Sur les plateformes Française et Américaine d’Audible, l’offre actuelle est un essai gratuit d’un mois (ce qui donne droit à un livre audio totalement gratuit). Ensuite, sans obligation, vous pouvez décider de vous abonner afin d’avoir droit à un livre gratuit par mois, pour un montant mensuel fixe. De plus, cette offre vient avec un rabais additionnel de 30 % si vous décidez d’acheter d’autres bouquins durant le mois en cours. Compte tenu du taux de change actuel, la plateforme européenne reste plus avantageuse pour les audiolecteurs Canadiens (environ 15 $ CA sur la plateforme européenne au lieu de 20 $ CA sur le site de nos voisins du Sud). Notez que c’est une question de choix, la même sélection étant offerte aux deux endroits. Je vous invite d’ailleurs à aller écouter un extrait (de cinq à dix minutes) ; vous allez apprécier l’expérience !

« Et le livre québécois dans tout ça », me direz-vous. Bon, comme d’habitude, le Québec est un peu en arrière côté technologie. Ma recherche (non exhaustive, je l’avoue) ne m’a pas permis de trouver de livre natif d’un auteur du Québec. On ne sait jamais : je serai peut-être l’une des premières !

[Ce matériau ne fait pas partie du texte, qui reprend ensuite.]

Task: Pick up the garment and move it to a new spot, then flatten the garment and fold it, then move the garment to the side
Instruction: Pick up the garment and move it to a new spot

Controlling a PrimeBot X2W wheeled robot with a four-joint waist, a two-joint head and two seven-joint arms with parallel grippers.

Même si je ne suis pas une des auteures indépendantes les plus populaires de la francophonie mondiale (je l’avoue sans dénigrement), je me considère tout de même comme une pionnière dans ce que j’estime être l’avenir de la littérature : des ouvrages de qualité publiés par les auteurs eux-mêmes (et qui leur ressemble), des livres en version électronique qui se lisent sur tout type d’appareil, allant de l’ordinateur traditionnel à la tablette en passant par la liseuse électronique et le cellulaire et, finalement, de la littérature qui s’écoute en tout temps à notre plus grand plaisir.

Nous vivons à une époque extraordinaire où tout est à la portée de notre main et dont la technologie s’adapte à notre train de vie personnel.

Je vais peut-être changer mon slogan pour « Authenticité. Indépendance. Avant-gardisme. » Qu’en dites-vous ?

* La graphie rectifiée est appliquée à ce texte.